> **Required action**
From the listing below, copy each line where "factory" occurs.
***
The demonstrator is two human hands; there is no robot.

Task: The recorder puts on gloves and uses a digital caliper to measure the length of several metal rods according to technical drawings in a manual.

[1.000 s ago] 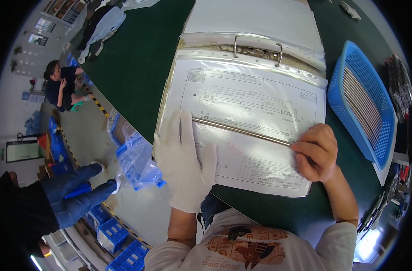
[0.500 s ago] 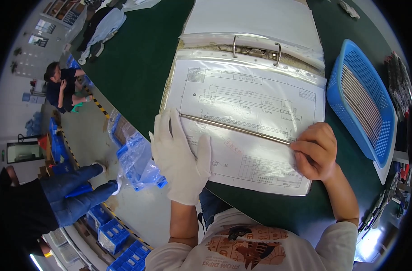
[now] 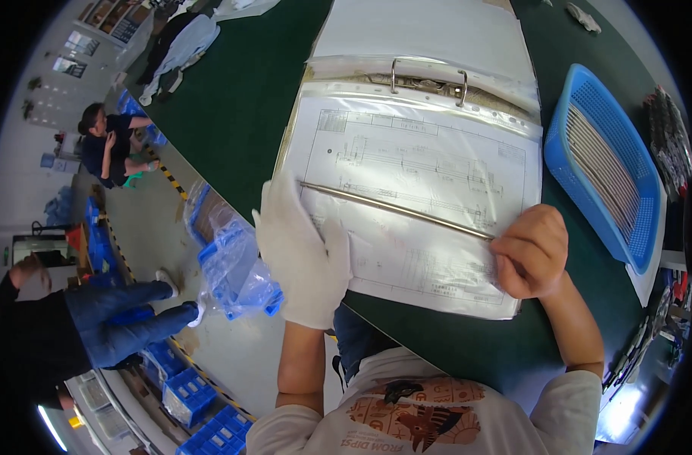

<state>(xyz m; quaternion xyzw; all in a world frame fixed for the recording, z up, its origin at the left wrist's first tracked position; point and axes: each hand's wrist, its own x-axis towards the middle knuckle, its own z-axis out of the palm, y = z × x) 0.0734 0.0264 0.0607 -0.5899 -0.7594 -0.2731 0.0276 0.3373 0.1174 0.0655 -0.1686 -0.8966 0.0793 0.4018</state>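
Note:
A thin metal rod [image 3: 395,210] lies slantwise over a technical drawing [image 3: 414,144] in a clear sleeve of a ring binder. Its right end is pinched between the thumb and fingers of my bare right hand [image 3: 534,252], at the sheet's right edge. On the sheet's left edge rests my left hand [image 3: 304,262] in a white glove, fingers stretched out and thumb apart. The rod's left end comes up beside the gloved fingers; whether it touches them I cannot tell.
A blue perforated basket [image 3: 562,148] on the right holds several similar rods [image 3: 604,171]. The binder's metal rings [image 3: 462,89] stand above the sheet on the green table [image 3: 247,98]. Clothing [image 3: 183,49] lies far left. Two people [image 3: 107,148] and blue crates [image 3: 194,394] are beyond the table's left edge.
My left hand has turned slightly, its gloved fingers closer together. The sheet's lower edge has shifted up a little. The right hand's pinch on the rod stays much the same.

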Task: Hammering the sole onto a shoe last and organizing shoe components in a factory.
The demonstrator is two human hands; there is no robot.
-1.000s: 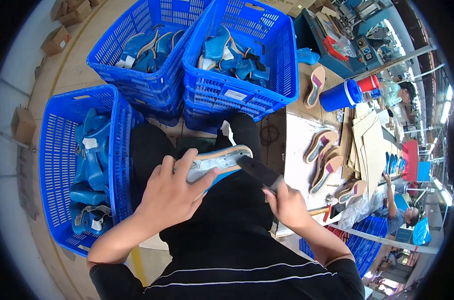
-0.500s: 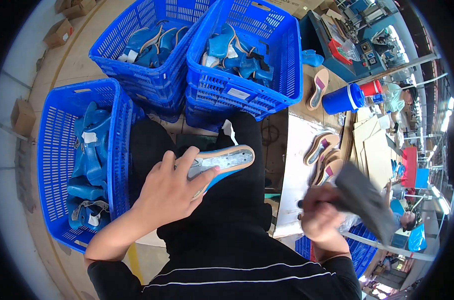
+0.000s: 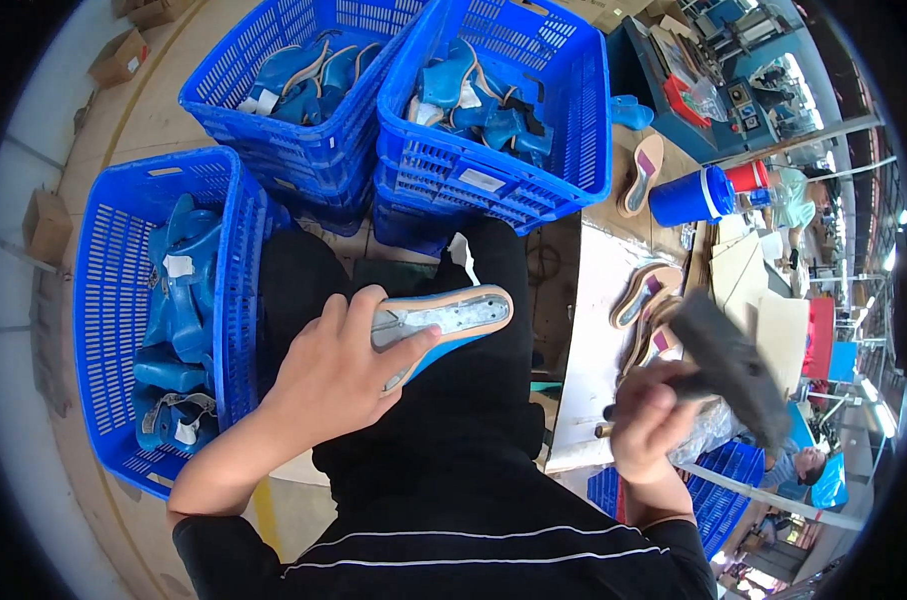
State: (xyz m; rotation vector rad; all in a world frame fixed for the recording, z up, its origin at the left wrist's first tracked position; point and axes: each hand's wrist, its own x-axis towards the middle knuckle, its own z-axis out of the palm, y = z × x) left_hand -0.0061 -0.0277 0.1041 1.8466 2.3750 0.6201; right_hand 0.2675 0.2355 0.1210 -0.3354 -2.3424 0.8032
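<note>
My left hand [image 3: 339, 345] is closed round a blue shoe [image 3: 456, 316] that lies over my lap with its underside up. The shoe's bottom shows a tan rim around a grey, shiny middle; my thumb presses on its side. Out to the right, above the edge of the white work surface [image 3: 586, 400], my right hand [image 3: 654, 420] grips the handle of a hammer [image 3: 736, 372]. Its big dark head is smeared by motion and apart from the shoe. Tan soles with purple patches [image 3: 646, 295] lie just beyond the hammer, partly hidden by it.
Blue crates hold blue shoes: one crate [image 3: 236, 300] at my left, two stacks [image 3: 304, 140] [image 3: 494, 185] ahead. A blue jug [image 3: 689, 197] stands at the right, near another sole [image 3: 640, 178] and cardboard sheets [image 3: 739, 270]. A person [image 3: 809, 462] is at the far right.
The hammer and my right hand have shifted slightly, and the hand is less blurred. My left hand still holds the shoe in nearly the same place.
</note>
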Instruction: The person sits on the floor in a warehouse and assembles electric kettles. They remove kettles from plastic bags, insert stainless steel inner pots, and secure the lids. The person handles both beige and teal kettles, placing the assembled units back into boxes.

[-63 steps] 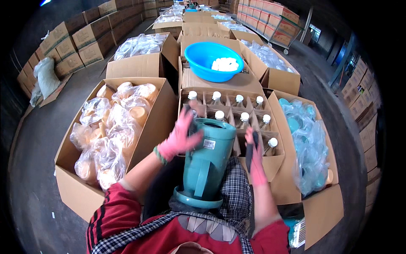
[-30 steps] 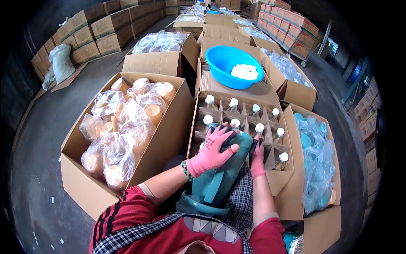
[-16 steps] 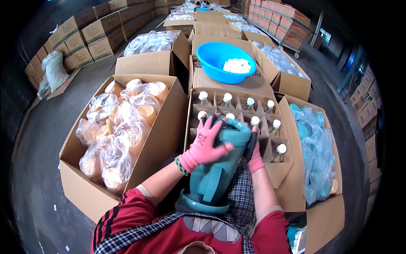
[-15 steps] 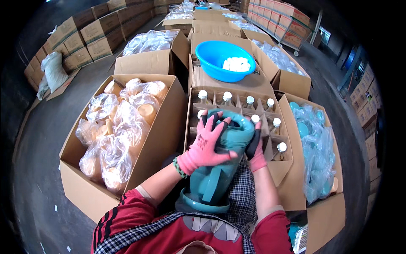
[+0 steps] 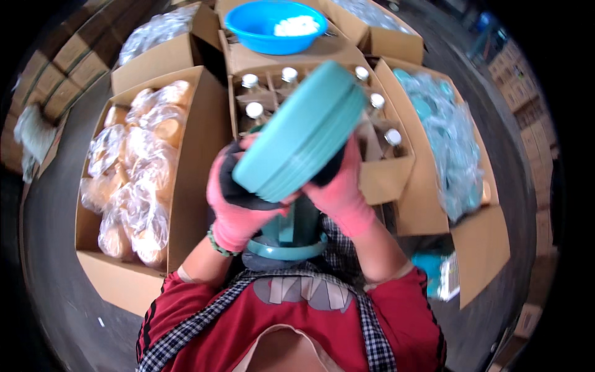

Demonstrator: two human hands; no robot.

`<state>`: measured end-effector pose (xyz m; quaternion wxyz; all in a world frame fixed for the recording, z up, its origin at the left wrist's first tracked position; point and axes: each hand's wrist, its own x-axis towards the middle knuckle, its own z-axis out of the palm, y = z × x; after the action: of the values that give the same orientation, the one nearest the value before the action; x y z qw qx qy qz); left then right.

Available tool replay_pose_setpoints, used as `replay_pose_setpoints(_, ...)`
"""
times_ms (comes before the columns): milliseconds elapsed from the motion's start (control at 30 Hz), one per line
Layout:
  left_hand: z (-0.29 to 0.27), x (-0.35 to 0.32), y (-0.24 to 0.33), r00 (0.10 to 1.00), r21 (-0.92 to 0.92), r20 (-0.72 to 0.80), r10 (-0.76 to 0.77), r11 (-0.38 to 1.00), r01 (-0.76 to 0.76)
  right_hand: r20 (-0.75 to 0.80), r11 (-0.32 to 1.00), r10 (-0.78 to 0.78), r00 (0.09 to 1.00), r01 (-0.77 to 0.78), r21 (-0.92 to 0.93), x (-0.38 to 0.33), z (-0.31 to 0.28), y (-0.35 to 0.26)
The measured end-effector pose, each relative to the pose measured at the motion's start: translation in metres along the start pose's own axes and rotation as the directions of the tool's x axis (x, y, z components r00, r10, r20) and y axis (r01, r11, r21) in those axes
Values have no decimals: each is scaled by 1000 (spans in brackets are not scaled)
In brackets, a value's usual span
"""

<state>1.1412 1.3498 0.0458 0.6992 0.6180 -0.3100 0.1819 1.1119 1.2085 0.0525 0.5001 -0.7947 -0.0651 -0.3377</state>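
Both my hands wear pink gloves with dark finger parts. Between them is a round teal plastic flask collar (image 5: 304, 133) with ridges along its edge, tilted and blurred. My left hand (image 5: 238, 201) closes on its lower left side, and my right hand (image 5: 344, 195) grips it from the right with most fingers hidden behind it. Below the hands, a teal flask casing (image 5: 288, 229) stands against my lap, its wide rim toward me. Just beyond the collar, a divided cardboard box (image 5: 387, 167) holds clear bottles with white caps (image 5: 254, 110).
At left, an open carton (image 5: 186, 173) holds bagged peach-coloured parts (image 5: 152, 177). The right-hand carton (image 5: 427, 204) contains bagged teal parts (image 5: 443, 142). A blue basin (image 5: 248, 40) with small white pieces (image 5: 297, 26) sits at the back. Stacked cartons (image 5: 71, 49) line the left side.
The teal collar, seated atop the casing before, is now lifted and tilted toward me in both hands. My left hand has moved from its top to its side. The view has tipped downward.
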Motion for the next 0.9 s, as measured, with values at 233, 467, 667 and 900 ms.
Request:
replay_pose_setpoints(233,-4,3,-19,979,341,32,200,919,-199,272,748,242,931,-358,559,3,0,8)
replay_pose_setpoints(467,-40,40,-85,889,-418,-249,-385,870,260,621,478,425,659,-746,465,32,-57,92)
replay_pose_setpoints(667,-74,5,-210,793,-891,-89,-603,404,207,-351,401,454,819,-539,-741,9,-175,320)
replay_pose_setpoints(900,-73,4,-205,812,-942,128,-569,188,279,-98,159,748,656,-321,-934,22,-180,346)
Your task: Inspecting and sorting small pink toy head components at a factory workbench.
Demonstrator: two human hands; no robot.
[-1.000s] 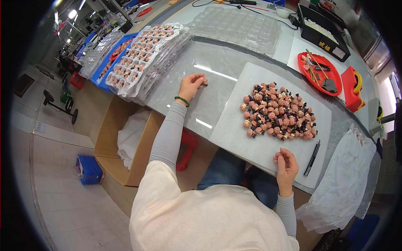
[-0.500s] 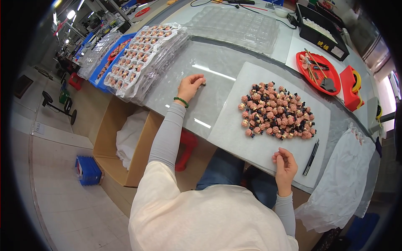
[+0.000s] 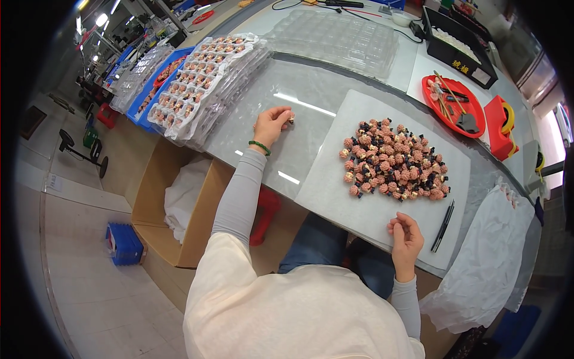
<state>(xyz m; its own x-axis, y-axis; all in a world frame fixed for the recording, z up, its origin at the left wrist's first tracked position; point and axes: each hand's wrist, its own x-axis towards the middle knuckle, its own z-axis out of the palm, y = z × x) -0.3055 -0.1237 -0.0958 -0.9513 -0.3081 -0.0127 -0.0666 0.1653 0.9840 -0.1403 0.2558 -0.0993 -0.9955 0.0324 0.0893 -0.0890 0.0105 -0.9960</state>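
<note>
Over the grey tabletop, my left hand (image 3: 271, 127) pinches a small figurine head (image 3: 291, 118) with pink curly hair between thumb and fingers. A green bead bracelet circles that wrist. To its right, a heap of similar figurine heads (image 3: 394, 158), pink-haired with pale faces and dark bases, lies on a white sheet (image 3: 335, 143). My right hand (image 3: 408, 238) rests at the sheet's near edge, below the heap. Its fingers are curled in towards the thumb, and I see nothing between them. Beside it lie dark pens (image 3: 443, 226).
Stacked clear trays (image 3: 206, 84) of figurine heads stand at the left by a blue bin (image 3: 139, 113). Clear empty trays (image 3: 335, 39) lie at the back. A red plate (image 3: 472, 122) of tools, a red tape dispenser (image 3: 501, 128) and a black crate (image 3: 463, 57) are right. A cardboard box (image 3: 197, 233) sits below.
</note>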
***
> **Output for this task**
Task: Hammering the sole onto a shoe last and organizing shoe components in a factory.
Your task: Inspecting and sorting small pink toy head components at a factory workbench.

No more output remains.